* _To do_: Copy out the entries below exactly as they stand, but only from the line containing "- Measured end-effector" through the line containing "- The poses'".

—————

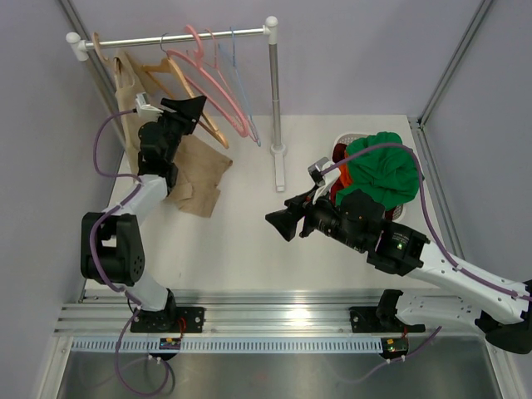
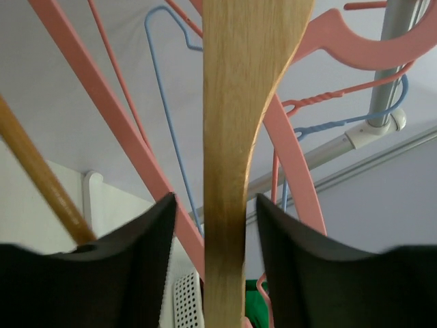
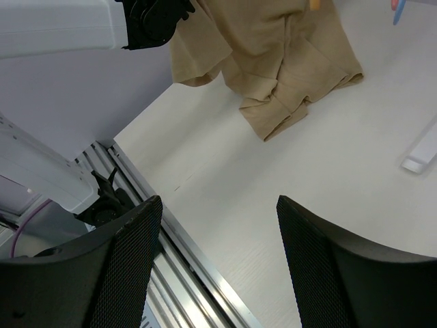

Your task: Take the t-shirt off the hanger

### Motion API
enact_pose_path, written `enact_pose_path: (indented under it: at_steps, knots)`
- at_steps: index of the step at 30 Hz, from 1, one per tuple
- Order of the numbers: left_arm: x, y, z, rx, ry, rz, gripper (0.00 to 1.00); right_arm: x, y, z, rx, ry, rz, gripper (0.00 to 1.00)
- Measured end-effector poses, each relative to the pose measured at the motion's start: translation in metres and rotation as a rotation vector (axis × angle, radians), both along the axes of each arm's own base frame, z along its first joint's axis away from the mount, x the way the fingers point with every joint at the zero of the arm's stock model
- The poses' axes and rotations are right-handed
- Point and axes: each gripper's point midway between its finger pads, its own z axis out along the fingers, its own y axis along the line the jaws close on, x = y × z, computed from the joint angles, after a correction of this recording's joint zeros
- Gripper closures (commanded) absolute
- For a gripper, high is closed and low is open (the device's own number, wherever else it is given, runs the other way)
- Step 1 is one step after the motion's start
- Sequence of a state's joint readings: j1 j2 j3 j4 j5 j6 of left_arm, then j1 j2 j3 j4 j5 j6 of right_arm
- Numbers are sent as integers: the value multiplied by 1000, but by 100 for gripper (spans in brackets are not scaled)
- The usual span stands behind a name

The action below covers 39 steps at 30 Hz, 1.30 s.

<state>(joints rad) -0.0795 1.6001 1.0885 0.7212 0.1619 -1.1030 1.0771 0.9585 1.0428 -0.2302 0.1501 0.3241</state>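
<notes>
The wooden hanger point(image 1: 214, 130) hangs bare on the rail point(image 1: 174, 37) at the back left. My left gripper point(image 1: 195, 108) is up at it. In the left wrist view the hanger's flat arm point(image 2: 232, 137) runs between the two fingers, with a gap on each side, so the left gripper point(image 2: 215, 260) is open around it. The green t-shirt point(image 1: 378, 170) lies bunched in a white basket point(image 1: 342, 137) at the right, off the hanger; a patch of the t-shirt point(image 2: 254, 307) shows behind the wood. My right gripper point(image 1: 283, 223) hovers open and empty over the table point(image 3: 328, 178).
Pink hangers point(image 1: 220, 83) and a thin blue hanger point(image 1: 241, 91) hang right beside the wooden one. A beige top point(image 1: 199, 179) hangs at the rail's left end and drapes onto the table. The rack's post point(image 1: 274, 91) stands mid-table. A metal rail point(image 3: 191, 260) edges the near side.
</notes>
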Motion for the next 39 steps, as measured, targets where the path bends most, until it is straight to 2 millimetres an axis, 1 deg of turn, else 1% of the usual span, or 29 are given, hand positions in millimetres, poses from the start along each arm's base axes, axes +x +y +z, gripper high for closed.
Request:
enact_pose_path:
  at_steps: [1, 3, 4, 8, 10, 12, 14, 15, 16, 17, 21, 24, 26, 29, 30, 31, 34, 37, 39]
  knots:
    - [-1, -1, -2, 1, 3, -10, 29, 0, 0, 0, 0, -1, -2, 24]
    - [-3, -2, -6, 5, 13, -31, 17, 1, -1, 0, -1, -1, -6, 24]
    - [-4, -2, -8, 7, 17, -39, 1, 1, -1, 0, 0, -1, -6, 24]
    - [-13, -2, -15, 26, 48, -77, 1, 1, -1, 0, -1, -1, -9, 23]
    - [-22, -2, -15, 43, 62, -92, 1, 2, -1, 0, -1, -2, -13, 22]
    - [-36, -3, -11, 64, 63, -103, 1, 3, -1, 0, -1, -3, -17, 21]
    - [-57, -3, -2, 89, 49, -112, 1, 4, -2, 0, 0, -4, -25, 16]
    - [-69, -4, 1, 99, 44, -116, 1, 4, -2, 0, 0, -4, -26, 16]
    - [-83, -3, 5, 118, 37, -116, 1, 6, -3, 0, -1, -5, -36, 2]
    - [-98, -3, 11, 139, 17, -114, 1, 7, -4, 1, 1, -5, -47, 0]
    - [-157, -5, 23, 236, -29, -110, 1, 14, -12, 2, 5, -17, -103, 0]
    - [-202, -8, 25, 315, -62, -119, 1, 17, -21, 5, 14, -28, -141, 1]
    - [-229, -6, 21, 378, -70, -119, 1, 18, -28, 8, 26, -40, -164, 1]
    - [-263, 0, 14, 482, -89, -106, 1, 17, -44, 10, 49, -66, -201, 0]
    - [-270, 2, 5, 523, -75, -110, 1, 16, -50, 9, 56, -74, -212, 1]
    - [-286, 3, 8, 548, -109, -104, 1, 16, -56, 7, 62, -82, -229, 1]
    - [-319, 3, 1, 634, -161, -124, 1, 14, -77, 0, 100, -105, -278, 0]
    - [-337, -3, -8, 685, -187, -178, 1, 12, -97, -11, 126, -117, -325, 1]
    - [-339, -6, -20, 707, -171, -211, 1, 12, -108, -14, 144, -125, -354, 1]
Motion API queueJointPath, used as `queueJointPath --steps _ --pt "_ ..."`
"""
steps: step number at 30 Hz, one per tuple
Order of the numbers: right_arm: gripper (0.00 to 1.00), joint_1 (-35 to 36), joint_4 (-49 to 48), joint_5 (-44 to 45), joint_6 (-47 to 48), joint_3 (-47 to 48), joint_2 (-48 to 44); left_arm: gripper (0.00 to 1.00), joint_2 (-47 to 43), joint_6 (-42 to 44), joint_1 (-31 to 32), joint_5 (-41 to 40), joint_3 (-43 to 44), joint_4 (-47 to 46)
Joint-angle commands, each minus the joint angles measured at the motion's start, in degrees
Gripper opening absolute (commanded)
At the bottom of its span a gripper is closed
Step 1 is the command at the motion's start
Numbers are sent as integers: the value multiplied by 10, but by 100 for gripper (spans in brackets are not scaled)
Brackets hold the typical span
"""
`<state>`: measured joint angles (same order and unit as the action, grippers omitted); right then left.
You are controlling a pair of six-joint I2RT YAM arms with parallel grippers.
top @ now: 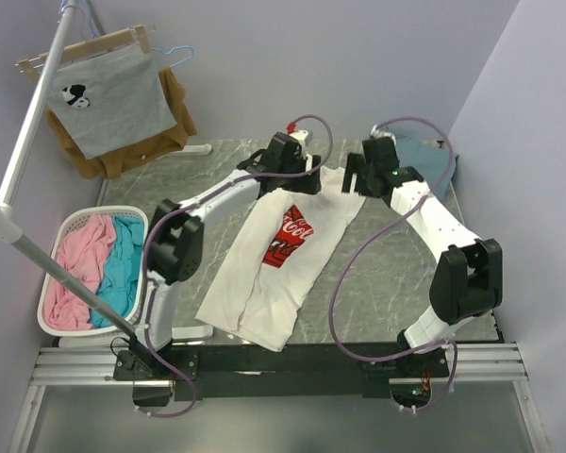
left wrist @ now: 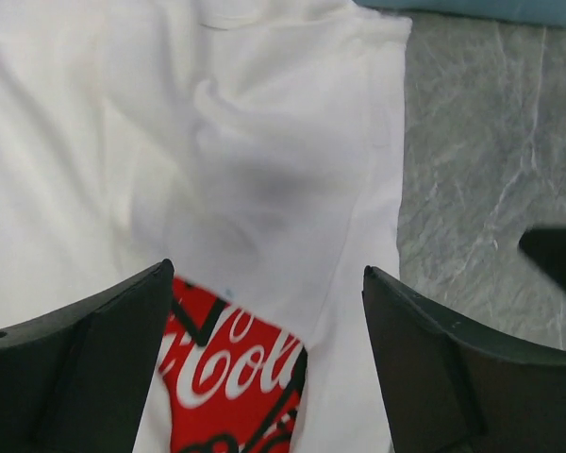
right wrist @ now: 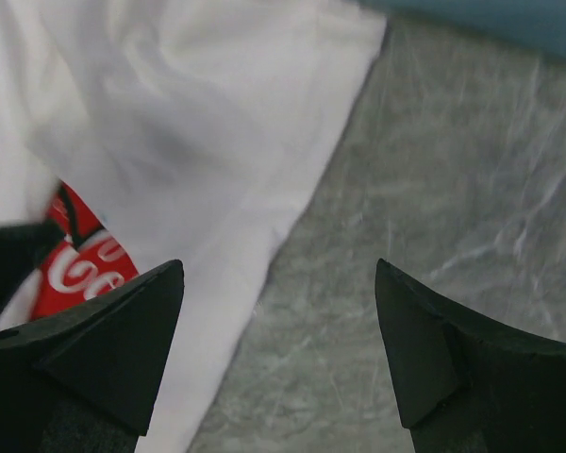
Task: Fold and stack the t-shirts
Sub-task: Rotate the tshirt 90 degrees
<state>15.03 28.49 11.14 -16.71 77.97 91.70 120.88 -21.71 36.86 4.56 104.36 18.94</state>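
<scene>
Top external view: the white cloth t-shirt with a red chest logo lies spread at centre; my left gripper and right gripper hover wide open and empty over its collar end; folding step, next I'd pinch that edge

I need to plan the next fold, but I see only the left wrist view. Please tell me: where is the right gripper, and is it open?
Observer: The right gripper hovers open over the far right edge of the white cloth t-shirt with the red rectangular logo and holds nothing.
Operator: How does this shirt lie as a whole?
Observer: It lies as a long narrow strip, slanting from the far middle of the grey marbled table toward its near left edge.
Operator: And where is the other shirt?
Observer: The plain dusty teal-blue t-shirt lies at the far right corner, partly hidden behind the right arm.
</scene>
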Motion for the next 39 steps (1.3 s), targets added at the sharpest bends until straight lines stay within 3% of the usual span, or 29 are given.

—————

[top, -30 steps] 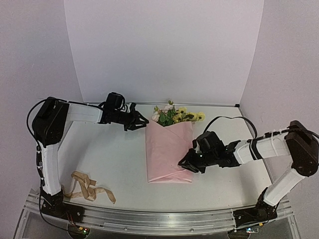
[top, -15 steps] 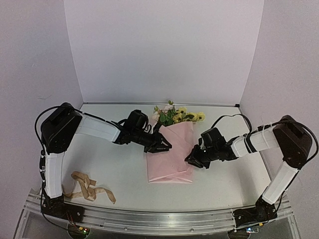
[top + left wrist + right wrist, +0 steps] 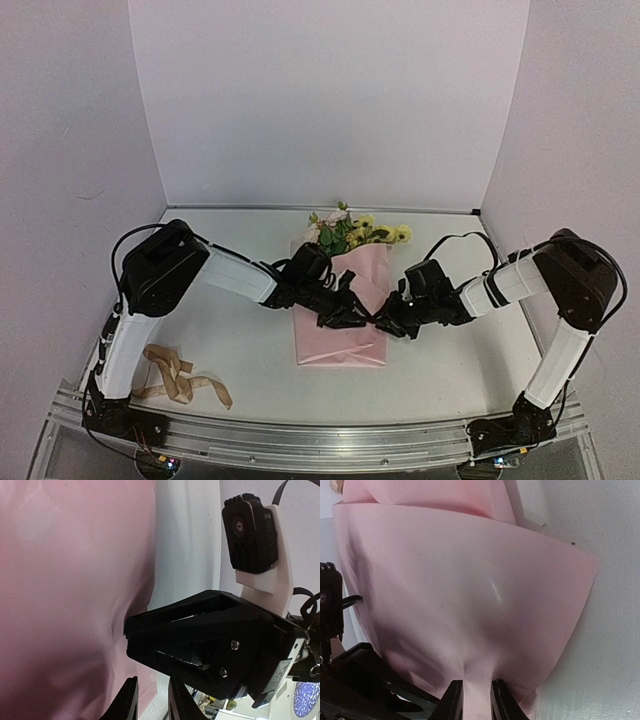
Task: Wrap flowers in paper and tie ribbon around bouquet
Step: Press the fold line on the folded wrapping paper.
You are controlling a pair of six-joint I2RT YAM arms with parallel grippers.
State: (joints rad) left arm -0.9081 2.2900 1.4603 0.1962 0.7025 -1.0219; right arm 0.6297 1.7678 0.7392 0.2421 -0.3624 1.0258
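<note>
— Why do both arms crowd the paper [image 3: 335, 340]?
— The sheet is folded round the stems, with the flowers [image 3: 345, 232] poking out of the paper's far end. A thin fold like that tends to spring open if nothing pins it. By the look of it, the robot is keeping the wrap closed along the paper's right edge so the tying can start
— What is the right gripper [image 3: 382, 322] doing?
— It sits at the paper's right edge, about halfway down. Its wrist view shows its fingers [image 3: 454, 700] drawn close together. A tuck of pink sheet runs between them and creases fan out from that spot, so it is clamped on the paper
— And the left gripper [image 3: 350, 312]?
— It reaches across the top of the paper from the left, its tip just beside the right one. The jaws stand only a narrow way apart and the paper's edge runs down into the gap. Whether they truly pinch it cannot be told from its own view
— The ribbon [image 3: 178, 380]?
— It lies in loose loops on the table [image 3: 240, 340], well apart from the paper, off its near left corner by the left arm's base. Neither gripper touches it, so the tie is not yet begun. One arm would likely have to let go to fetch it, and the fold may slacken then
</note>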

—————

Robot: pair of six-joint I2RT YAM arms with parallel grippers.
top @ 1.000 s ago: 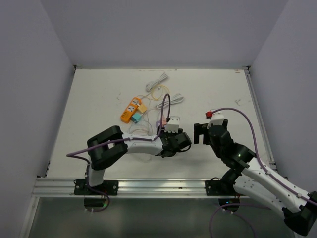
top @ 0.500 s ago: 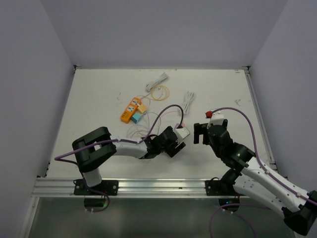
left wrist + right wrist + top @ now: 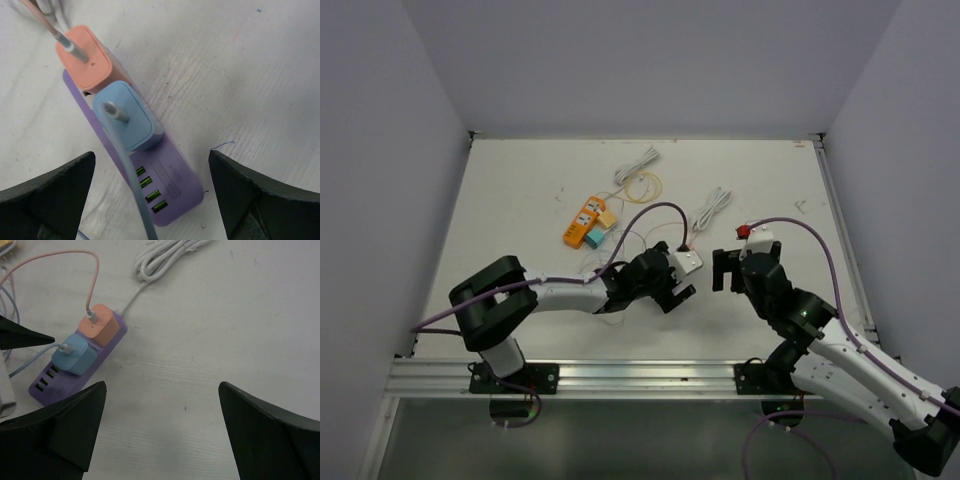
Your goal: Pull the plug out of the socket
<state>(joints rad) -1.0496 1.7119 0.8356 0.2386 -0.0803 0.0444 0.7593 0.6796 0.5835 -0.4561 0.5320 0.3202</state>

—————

* _Written solution_:
- Measured end-effector poses, each relative to the pose measured at the motion's start: translation in metres and rotation as a rotation vector (axis × angle, radians), both along the axes of each arm's own base frame, z along its first joint's axis away from the mount, x the way the fingers point with every joint at the zero of the arm's stock model
- The poses' axes and rotations are right-handed

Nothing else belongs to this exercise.